ConocoPhillips to Split Into Two Companies

July 14, 2011
After the separation is completed in 2012, CEO Jim Mulva will retire.

The board of directors of ConocoPhillips has approved a plan to separate the firm into two publicly traded energy companies.

The oil giant will turn its refining and marketing business and exploration and production business into two standalone corporations "via a tax-free spin of the refining and marketing business to ConocoPhillips shareholders," the company said in a news release.

"Following the completion of the proposed separation, ConocoPhillips will be a large and geographically diverse pure-play exploration and production company with strong returns and investment opportunities," the company said.

Houston-based ConocoPhillips, which has 29,600 employees, hopes to complete the separation in the first half of 2012.

When the split is complete, Chairman and CEO Jim Mulva plans to retire. Mulva, though, will lead the efforts to separate the company.
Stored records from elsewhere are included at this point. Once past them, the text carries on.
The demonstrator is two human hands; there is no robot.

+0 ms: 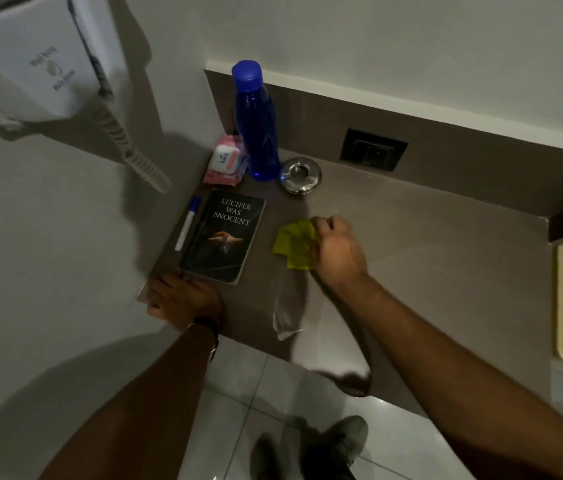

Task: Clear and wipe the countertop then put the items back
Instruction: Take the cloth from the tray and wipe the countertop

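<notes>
Pressing a crumpled yellow-green cloth (294,244) onto the worktop (429,258), the right hand (337,251) has its fingers curled over the cloth's right side, gripping it. Cloth is soft, folded into rough flaps, and lies mid-worktop, just right of the book. Left hand (178,299) rests flat, fingers spread and released, on the front-left corner of the worktop, fingertips touching the book's near edge; dark band on that wrist.

Worktop is smooth, matte, grey-brown, with a matching upstand at the back edge holding one dark rectangular wall socket (373,149).

Items, all grouped along the left edge toward the back-left corner:
- one paperback book (224,235), dark glossy cover, white title lettering, lying flat, slightly angled.
- one marker pen (187,223), white barrel, blue cap, lying between the book and the left edge, parallel to the book's spine.
- one wipes packet (225,161), soft pink and white plastic, at the back-left corner.
- one blue bottle (256,123), translucent plastic, rounded cap, upright, just right of the packet against the upstand.
- one round metal ashtray (301,174), shiny, shallow dish shape, just right of the bottle.

Cloth is well apart from the left hand, with the book between them. Wall-mounted white hair dryer (44,53) with coiled cord hangs left of the worktop. Glossy pale floor tiles below.
</notes>
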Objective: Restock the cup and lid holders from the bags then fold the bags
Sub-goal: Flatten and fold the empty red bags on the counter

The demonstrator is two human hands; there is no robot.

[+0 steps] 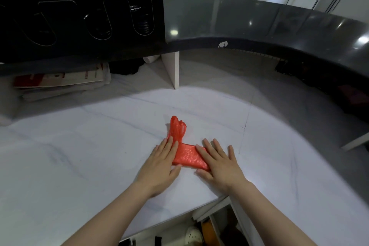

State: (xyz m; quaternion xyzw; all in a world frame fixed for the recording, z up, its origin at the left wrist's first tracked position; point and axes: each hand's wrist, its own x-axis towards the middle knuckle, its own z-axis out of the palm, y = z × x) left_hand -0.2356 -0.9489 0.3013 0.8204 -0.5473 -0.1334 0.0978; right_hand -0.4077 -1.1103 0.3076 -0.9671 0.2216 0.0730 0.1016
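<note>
Head view looks down on a crumpled red plastic bag [186, 156], folded into a flat strip on a white marble-veined counter [89, 156]. Its bunched handles stick out at the bag's far left end. The left hand [159, 168] lies flat on the bag's left end, fingers straight and released, pressing the plastic down. The right hand [219, 166] lies flat on the bag's right end, fingers spread and straight, gripping nothing. Far beyond the bag and to its left stands a black holder with rounded slots [79, 16]. A stack of printed papers [60, 82] rests lower, also left of the bag. A curved dark glossy ledge [259, 26] runs beyond the bag to its right.
</note>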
"The work to determine the detailed allocation of assets and liabilities, the management and governance of the companies, and the mechanics of completing the separation will begin immediately," the company said.

As a separate company, ConocoPhillips' refining and marketing business "will be a leading pure-play independent refiner with a competitive and diverse set of assets."
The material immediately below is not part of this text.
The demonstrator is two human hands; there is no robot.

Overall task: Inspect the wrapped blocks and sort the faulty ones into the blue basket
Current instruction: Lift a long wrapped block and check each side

"Under the contemplated plan, both companies will be well positioned with financial strength and flexibility and experienced management teams committed to continued value creation," the company said.

The proposed separation of ConocoPhillips into two companies does not require a shareholder vote, the company noted, but it will need approval from the federal government and final approval from the board of directors.

Houston-based ConocoPhillips planned to hold a conference call at 8:30 a.m. EDT today.